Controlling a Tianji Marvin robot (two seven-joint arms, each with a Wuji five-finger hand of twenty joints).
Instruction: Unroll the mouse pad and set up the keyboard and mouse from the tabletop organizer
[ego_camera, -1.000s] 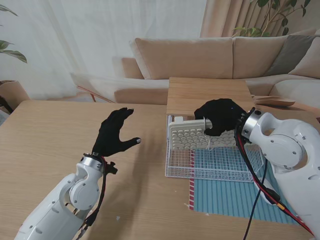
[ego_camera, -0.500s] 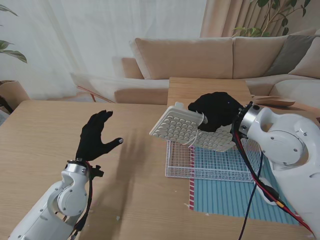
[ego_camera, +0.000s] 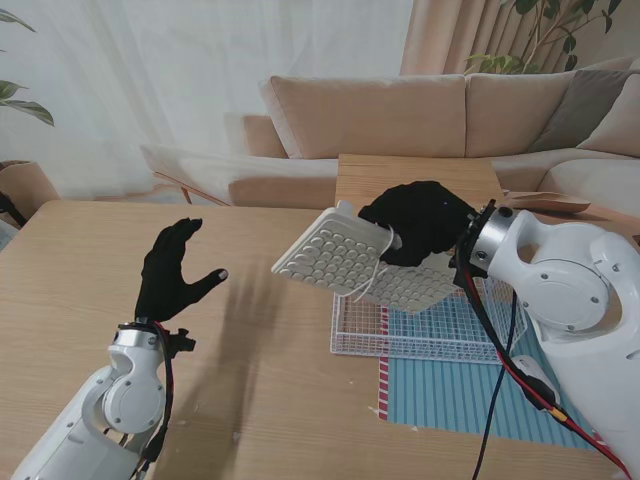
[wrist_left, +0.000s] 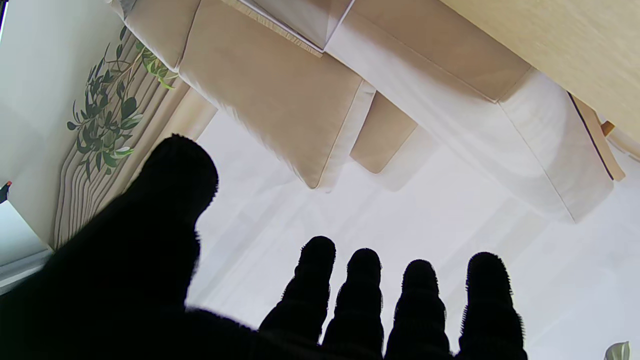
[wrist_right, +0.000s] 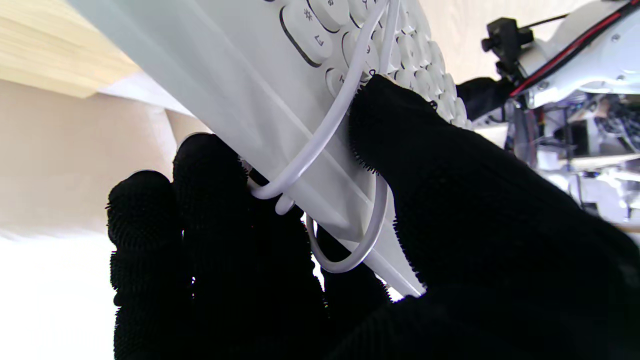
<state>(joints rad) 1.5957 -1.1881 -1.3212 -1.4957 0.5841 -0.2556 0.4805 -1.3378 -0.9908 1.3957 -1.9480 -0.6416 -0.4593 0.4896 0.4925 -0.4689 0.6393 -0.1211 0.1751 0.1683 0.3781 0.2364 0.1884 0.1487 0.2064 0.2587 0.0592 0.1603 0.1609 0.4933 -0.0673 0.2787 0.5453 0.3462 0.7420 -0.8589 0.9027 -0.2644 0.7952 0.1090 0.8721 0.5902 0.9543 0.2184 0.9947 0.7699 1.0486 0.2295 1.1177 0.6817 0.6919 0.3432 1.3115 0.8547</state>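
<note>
Fingers (wrist_right: 210, 165) of our right hand (ego_camera: 415, 222) clamp the keyboard (ego_camera: 345, 262) and its cable (wrist_right: 320, 145), aloft at the wire organizer's (ego_camera: 400, 335) ten o'clock. Our left hand (ego_camera: 172, 272), spread and empty, should steady the far edge as we level it onto the surface (ego_camera: 260, 400).

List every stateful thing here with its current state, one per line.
keyboard: lifted clear of the organizer, tilted, cable looped at the grip
right hand: shut on the keyboard
left hand: open, raised, empty
wire organizer: on the table
mouse pad: unrolled flat
</note>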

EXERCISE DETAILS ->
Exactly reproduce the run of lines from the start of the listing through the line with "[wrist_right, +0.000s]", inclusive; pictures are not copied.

TASK RESULT ->
Controlling a Tianji Marvin robot (two seven-joint arms, each with a Wuji five-finger hand of twenty joints).
Instruction: Unroll the mouse pad and set up the keyboard and mouse from the tabletop organizer
[ego_camera, -1.000s] 
[ego_camera, -0.500s] 
[ego_camera, +0.000s] 
[wrist_left, +0.000s] 
[wrist_right, +0.000s] 

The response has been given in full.